モネなどの印象派や、ゴッホやセザンヌといった後期印象派、に偏し過ぎていた、従来の19世紀のフランス絵画理解が、修正されつつある(保守アカデミーの存在が見直されつつある)、ということは、本ブログでも書いたことがある(→本年3月2日「フランス絵画の19世紀展」)。
しかし、従来、美術史から抹殺されてきただけあって、19世紀フランスの保守アカデミーの実態を知るのは容易ではない。
(たとえば、フランス美術史の名著として定評のある、高階秀爾さんの、「フランス絵画史」、を見ても、ほとんど、19世紀の保守アカデミーについては触れられていない)
フランス絵画史―ルネッサンスから世紀末まで (講談社学術文庫) 価格:¥ 1,260(税込) 発売日:1990-04 |
西岡文彦さんの、「絶頂美術館」、という本を読んで、フランス保守アカデミーに興味はもったものの、さらに突っ込んで調べようにも良い本が無く、途方に暮れていたところ、最近、たまたま関連の二冊の本を入手することができた。
そのうちの一冊は、「アカデミーとフランス近代絵画」という本。
アカデミーとフランス近代絵画 価格:¥ 5,775(税込) 発売日:2005-04 |
著者は、アルバート・ボイムという、近代美術史が専門の、カリフォルニア大学教授の方。
従来の、印象派、対、保守アカデミー、という図式的な、二項対立的な、19世紀フランス絵画史理解を克服し、両者の連続性や共通性を説くことで、保守アカデミーの復権を図っている。

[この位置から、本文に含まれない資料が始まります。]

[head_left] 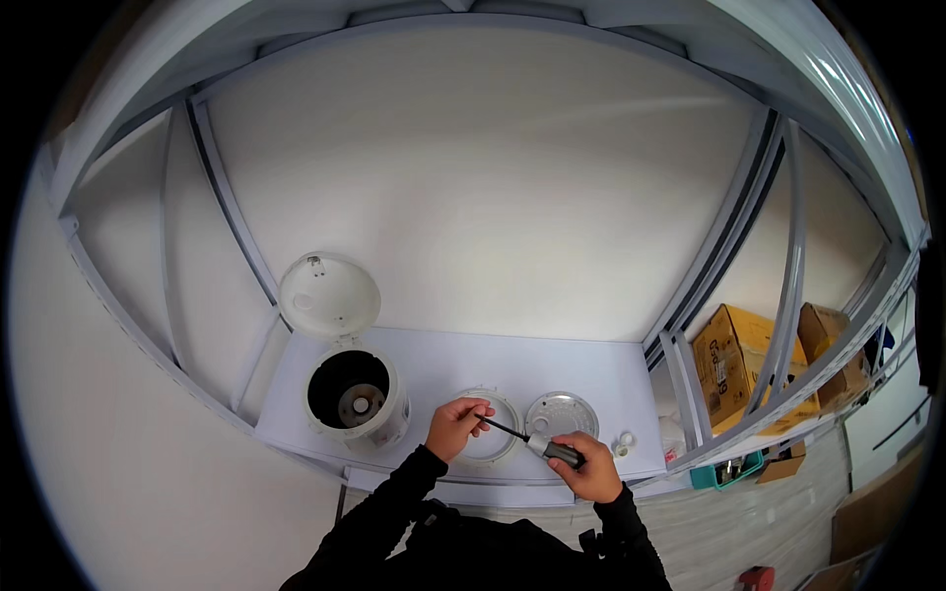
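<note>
Black-shafted screwdriver [532, 439], grey handle, seemingly slim tip.

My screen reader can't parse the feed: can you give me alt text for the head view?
Seen from above, the right hand grips a screwdriver whose tip meets the left hand over a white ring-shaped part. A round metal plate and small white cap lie to the right; an open white rice cooker stands to the left on a white table.
</note>
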Tool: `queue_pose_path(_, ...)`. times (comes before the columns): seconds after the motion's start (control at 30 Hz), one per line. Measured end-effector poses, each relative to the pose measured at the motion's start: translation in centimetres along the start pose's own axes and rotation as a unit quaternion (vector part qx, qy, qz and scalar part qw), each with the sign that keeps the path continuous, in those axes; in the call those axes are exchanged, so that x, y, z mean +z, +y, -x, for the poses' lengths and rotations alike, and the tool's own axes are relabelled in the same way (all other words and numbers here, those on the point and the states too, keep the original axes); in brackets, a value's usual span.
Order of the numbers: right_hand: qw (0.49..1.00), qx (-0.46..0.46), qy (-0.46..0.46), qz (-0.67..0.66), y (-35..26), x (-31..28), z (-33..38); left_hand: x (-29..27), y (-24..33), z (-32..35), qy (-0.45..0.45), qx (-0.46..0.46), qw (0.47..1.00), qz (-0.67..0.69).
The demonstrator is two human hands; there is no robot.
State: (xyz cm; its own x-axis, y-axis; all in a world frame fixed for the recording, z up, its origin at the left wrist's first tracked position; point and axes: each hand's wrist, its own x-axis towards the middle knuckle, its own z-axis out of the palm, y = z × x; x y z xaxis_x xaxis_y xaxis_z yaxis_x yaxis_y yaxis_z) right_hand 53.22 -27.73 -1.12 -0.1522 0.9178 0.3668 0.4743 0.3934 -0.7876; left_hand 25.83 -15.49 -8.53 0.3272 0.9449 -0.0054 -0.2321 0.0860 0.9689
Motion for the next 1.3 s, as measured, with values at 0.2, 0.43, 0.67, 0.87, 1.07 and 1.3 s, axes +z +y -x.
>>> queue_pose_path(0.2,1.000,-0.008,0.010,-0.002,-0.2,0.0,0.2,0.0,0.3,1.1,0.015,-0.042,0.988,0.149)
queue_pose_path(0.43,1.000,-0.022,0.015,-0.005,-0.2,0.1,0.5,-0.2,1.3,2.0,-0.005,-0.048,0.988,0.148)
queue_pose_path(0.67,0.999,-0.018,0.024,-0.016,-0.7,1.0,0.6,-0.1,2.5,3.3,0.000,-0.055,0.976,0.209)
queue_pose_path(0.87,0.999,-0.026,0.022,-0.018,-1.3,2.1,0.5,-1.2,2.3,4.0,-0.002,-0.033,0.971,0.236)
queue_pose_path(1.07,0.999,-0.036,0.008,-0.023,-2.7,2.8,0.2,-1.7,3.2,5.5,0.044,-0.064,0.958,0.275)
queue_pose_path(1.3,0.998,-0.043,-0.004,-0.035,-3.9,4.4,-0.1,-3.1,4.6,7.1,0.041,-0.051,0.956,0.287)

スケッチや、絵筆のタッチなど、実作の恐ろしく具体的なレヴェルにまで、踏み込んで書かれている、力作。
もう一冊の本は、洋書で、以下のタイトルの本。
The Lure of Paris: Nineteenth-Century American Painters and Their French Teachers
価格:¥ 10,013(税込)
発売日:1991-04
19世紀のアメリカの画家たちが、如何に、フランスの保守アカデミーの画家たちから強い影響を受けたか、が綴られている。
その後、フランス絵画が、キュビズムや抽象絵画といったかたちで、メルトダウンしていくのに対し、アメリカ絵画は、頑固なまでに、具象性、写実性にこだわってきたが、
それがもし、本書に書かれているように、フランス絵画の伝統が、アメリカに渡って、生き続けたものなのだとしたら、随分と面白い話だと想う。